WHAT YOU SHOULD DO |
Transcribe exactly, and without pictures, the lines from the one that contains "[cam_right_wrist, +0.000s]" through the last line of the material.

[Start of Attachment]

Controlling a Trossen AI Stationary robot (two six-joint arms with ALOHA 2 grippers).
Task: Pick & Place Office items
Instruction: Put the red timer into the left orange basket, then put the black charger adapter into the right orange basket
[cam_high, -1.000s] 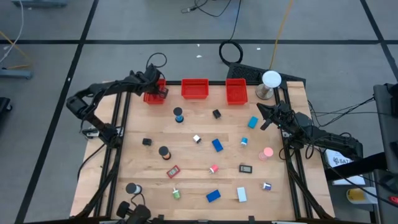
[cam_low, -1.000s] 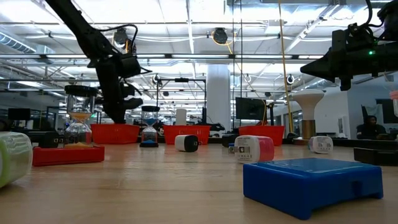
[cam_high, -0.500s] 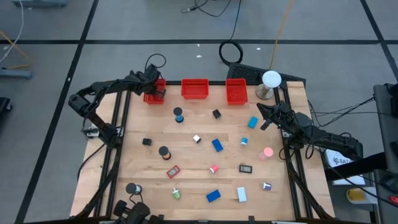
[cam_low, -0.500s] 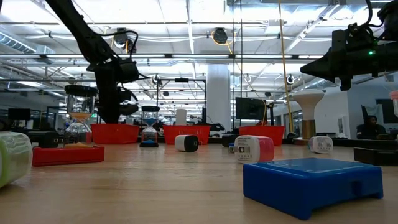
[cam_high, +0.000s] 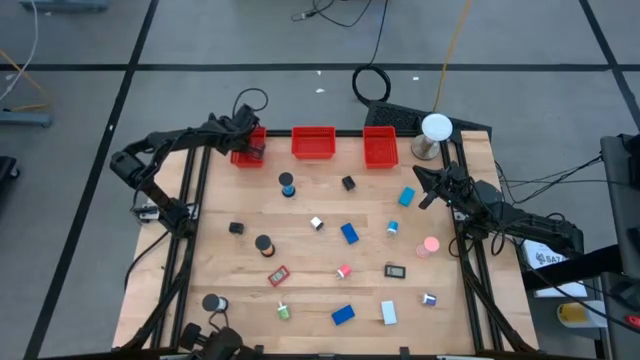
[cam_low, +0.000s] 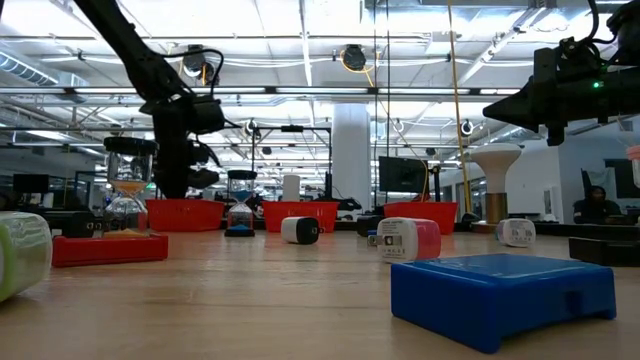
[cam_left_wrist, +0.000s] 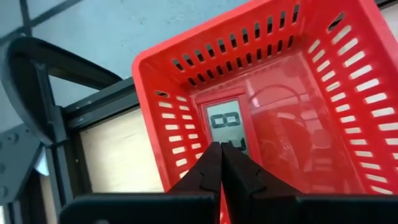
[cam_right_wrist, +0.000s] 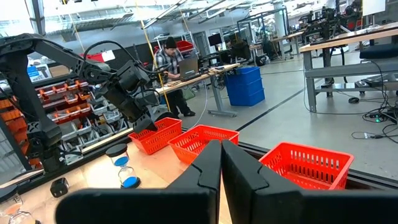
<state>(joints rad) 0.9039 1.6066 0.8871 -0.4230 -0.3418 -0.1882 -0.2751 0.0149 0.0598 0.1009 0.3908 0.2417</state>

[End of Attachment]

WRITTEN REPLY |
[cam_right_wrist, +0.000s] 
<state>(joints rad) 0.9039 1.6066 0.8871 -0.4230 -0.3418 -0.1882 -0.2751 0.0149 0.0598 0.1009 0.3908 0.2417</state>

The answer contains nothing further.